• Stored data:
◇ ◇ ◇

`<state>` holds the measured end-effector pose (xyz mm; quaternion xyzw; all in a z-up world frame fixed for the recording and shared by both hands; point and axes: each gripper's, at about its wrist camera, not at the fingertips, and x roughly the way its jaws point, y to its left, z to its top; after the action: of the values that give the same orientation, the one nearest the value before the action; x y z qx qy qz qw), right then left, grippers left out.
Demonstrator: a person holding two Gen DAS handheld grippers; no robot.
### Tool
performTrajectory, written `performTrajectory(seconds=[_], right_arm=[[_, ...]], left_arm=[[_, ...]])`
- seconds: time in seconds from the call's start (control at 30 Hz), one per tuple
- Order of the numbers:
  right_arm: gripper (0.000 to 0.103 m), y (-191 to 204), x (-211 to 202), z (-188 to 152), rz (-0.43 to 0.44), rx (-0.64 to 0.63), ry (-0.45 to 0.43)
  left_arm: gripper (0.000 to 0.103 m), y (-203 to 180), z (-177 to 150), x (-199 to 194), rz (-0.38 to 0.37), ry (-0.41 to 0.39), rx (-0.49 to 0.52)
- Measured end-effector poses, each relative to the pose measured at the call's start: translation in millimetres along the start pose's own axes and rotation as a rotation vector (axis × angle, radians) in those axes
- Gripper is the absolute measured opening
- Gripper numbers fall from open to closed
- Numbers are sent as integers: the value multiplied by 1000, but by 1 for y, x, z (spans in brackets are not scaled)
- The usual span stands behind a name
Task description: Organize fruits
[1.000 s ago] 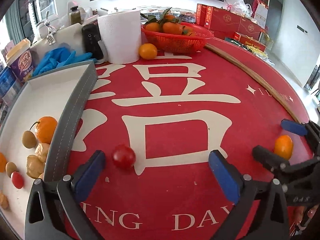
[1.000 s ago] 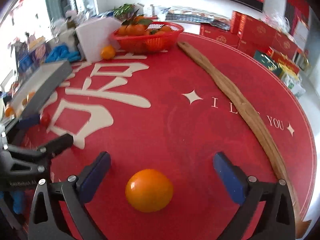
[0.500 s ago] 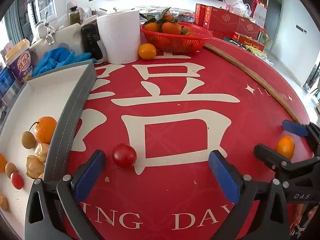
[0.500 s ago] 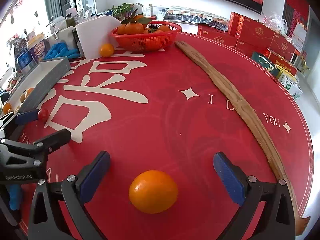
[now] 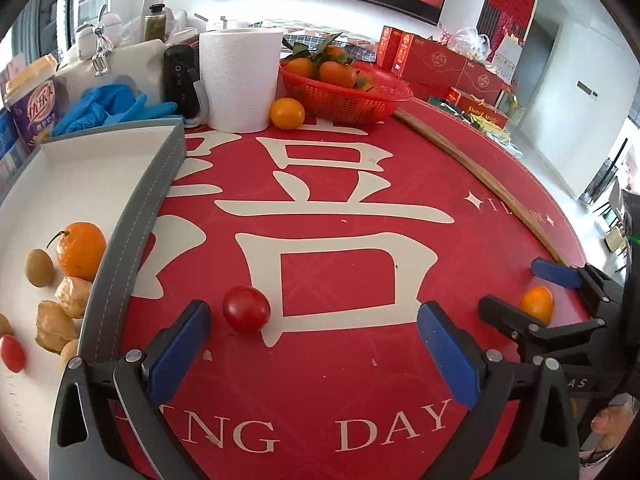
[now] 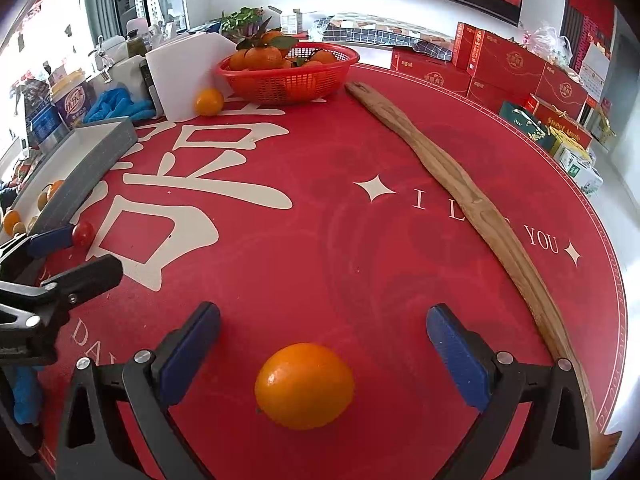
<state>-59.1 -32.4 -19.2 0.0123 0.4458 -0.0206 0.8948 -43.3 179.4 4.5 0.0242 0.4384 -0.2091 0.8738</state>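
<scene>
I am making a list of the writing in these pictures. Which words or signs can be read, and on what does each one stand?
"I L... YOU" with star signs: red table cover.
"DAY", after a cut word ending "NG": same cover.
Large white Chinese character: same cover.
"优乐美": purple cup.
"Sweet Apple": red box.
"GenRobot" is not readable here; left gripper and right gripper markings, other boxes: too blurred.

A paper towel roll point(image 5: 239, 80) is standing beside blue gloves point(image 5: 112, 106) and a black device point(image 5: 180, 76). A long wooden strip point(image 6: 472, 208) is lying across the red mat point(image 6: 320, 220). Red boxes point(image 6: 504, 68) are sitting behind.
</scene>
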Motion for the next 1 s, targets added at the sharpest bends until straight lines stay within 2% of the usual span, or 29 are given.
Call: performTrajectory(seconds=[0.17,0.27,0.57,0.73,1.0], right_arm=[[103,0,0,0,-1,1,0],[103,0,0,0,0,2,0],[103,-21,-5,-2,-19,118,-18],[103,-14,-1,0,-66,87,1],[103,-17,-3,-4,-75,101,2]], left_arm=[[103,-9,1,5,56,20,38],[103,-17,3,13,120,43,78],[103,-17,10,20,142,39,53],[103,-17,10,20,142,39,53],[103,-17,10,20,142,39,53]])
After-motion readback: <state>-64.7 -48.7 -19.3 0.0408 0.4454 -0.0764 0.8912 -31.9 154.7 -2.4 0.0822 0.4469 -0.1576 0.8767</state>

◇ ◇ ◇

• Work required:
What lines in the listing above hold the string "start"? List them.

• Result of the exercise:
- seconds: time in seconds from the call's start (control at 30 Hz), one per tuple
- Measured end-effector poses, each relative to the pose measured at the call's start: translation in millimetres along the start pose's own axes and rotation as a rotation vector (axis × angle, radians) in those axes

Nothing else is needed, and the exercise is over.